En abril de 1942, el supuesto galán había sido invitado a tomar el té en Windsor. “Son tan excesivamente amables con él que uno puede preguntarse si tienen una idea detrás. Estoy segura de que él prefiere a Lilibet antes que a mí. Si la familia real considera que la princesa Isabel debería casarse con un plebeyo inglés, creo que puede funcionar entre ellos. No está enamorado de ella, pero creo que estaría encantado de beneficiarse de su afecto”, escribía con cierta envidia.
En sus páginas relata además una conversación que ambas tuvieron en junio de ese mismo año: “Hablamos de Hugh y otros hombres, y en la privacidad de su habitación conversamos con más libertad que nunca, porque ella es naturalmente reservada. Ella dijo que, si realmente quisiera casarse con el hombre de sus sueños, se escaparía. Pero sé que no lo haría: su sentido del deber con su familia es demasiado fuerte, a pesar de que fue creada para una vida más sencilla”.
Los 16 de Isabel
Haciendo cálculos, en esa fecha Isabel tenía apenas 16 años y, al decir de los biógrafos fue a los 13 cuando puso el ojo sobre el esbelto Felipe, que luego se convertiría en su marido pese a no contar con el visto bueno de la familia real.

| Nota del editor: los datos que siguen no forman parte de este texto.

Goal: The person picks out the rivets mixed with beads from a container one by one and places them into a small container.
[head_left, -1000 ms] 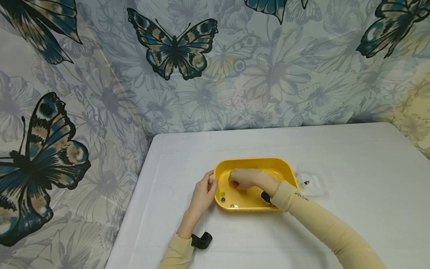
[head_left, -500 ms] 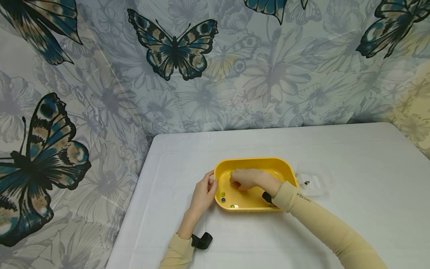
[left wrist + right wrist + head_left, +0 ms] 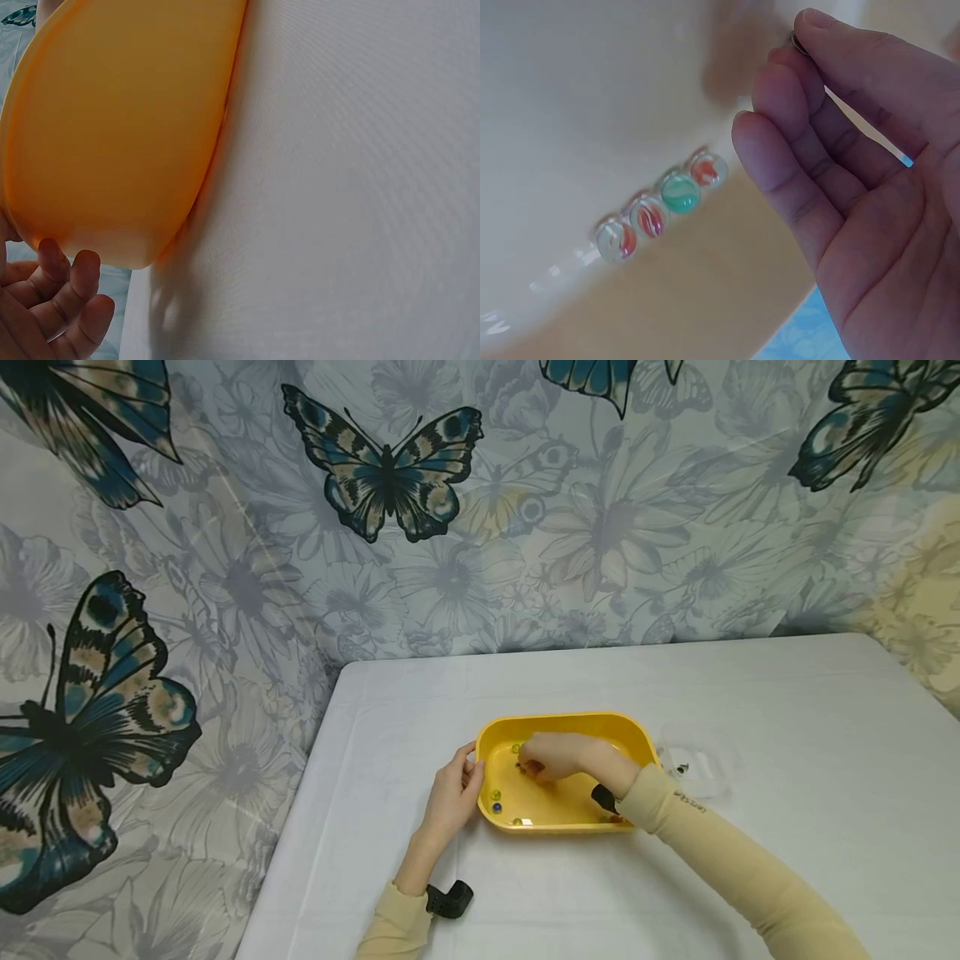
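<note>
A yellow tray (image 3: 570,810) lies on the table, and my left hand (image 3: 452,789) grips its left end. The left wrist view shows the curled fingertips (image 3: 86,270) right at the tray's outer wall. My right hand (image 3: 558,756) is over the tray's inside. Its thumb and index finger pinch a small dark, round-edged thing (image 3: 800,43), mostly hidden by the fingers; I cannot tell what it is. Near the tray's left end lie yellow-green marbles (image 3: 496,795) and a blue marble (image 3: 497,808). Red-and-white marbles (image 3: 651,217) and a green marble (image 3: 680,193) line up along the tray wall.
Right of the tray stands a clear plastic container (image 3: 701,772) with a small dark item (image 3: 682,768) in it. A white cloth (image 3: 420,693) covers the table, with a butterfly-patterned curtain (image 3: 450,585) behind and at the left.
My right hand has shifted slightly right inside the tray, uncovering a yellow-green marble near the far left corner and a small dark thing at the fingertips. The left hand keeps its place.
</note>
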A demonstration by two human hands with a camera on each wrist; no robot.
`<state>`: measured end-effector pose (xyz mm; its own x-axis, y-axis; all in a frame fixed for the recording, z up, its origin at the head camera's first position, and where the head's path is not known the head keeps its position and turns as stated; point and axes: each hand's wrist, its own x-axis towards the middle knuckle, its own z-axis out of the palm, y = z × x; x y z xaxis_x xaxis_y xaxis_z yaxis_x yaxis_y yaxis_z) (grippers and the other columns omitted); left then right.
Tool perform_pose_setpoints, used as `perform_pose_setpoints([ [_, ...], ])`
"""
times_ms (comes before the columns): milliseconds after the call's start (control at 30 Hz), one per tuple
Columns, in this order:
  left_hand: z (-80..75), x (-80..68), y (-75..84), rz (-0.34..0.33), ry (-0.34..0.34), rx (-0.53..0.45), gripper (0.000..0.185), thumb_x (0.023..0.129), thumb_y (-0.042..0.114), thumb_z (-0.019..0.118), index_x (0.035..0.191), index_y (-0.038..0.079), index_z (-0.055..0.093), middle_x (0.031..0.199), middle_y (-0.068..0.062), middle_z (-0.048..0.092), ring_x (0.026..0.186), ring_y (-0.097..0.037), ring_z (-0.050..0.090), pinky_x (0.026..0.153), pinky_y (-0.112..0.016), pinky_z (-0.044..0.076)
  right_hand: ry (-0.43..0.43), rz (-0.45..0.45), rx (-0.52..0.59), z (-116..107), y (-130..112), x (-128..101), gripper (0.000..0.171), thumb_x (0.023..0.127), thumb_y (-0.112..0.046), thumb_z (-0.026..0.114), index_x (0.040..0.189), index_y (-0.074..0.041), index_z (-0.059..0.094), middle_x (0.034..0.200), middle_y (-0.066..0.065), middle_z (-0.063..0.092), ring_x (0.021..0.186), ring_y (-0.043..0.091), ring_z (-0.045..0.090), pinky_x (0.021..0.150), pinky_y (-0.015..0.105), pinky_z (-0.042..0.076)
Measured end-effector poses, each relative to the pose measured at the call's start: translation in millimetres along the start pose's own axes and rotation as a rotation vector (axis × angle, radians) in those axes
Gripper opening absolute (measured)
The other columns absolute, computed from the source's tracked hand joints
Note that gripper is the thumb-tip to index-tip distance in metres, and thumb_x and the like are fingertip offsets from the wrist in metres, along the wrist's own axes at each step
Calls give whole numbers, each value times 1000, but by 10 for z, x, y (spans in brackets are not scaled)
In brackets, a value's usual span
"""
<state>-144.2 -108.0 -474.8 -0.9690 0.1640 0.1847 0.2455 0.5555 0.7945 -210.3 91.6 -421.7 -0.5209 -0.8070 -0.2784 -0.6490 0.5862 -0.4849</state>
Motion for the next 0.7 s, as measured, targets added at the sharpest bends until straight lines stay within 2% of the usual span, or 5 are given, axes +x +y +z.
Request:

Cuestión que el oficial se casó en 1946 con Anne Fortune FitzRoy, quien hasta entonces había sido su dama de compañía y, aunque trascendió que el heredero del ducado de Grafton tenía la bendición de Jorge VI y de la Reina Madre, admitió públicamente que nunca tuvo intención de casarse con Isabel.
Pero la intimidad de Su Majestad tuvo un pico de interés cuando la serie de Netflix insinuó que su corazón latió fuerte por Lord Porchester, un amigo de la infancia con el que compartía pasión por los caballos, de hecho, fue quien le administró los establos hasta su muerte, en 2001.
Según la versión de The Crowne, con Porchie (así lo llamaba) emprende una larga gira por Europa y Estados Unidos para conocer las últimas tendencias del negocio equino en el que ambos estaban muy involucrados. Cuando regresa del viaje Felipe la enfrenta, muerto de celos. Ella, como la reina que era, lo corta en seco: “Si tienes algo que decir, hazlo ahora. De otro modo, si no te importa, estoy ocupada”. La fascinante docu-ficción producida de manera magistral no sugiere nada acerca de aquel viejo y malicioso chisme que corre por el reino desde entonces: que el polémico príncipe Andrés, el hijo preferido de Isabel, es un calco de Lord Porchester…
Más allá de esas especulaciones de mal gusto (tal como las calificó la Corona), el solo hecho de que una producción de semejante envergadura sobre la imagen de un personaje tan poderoso como fue la reina de Inglaterra se arriesgara a deslizar que tuvo un romance imposible, le da un crédito encantador a la historia, y de algún modo la redime: Isabel sí era un ser humano, pese a que pasó siete décadas dedicada a sostener su leyenda.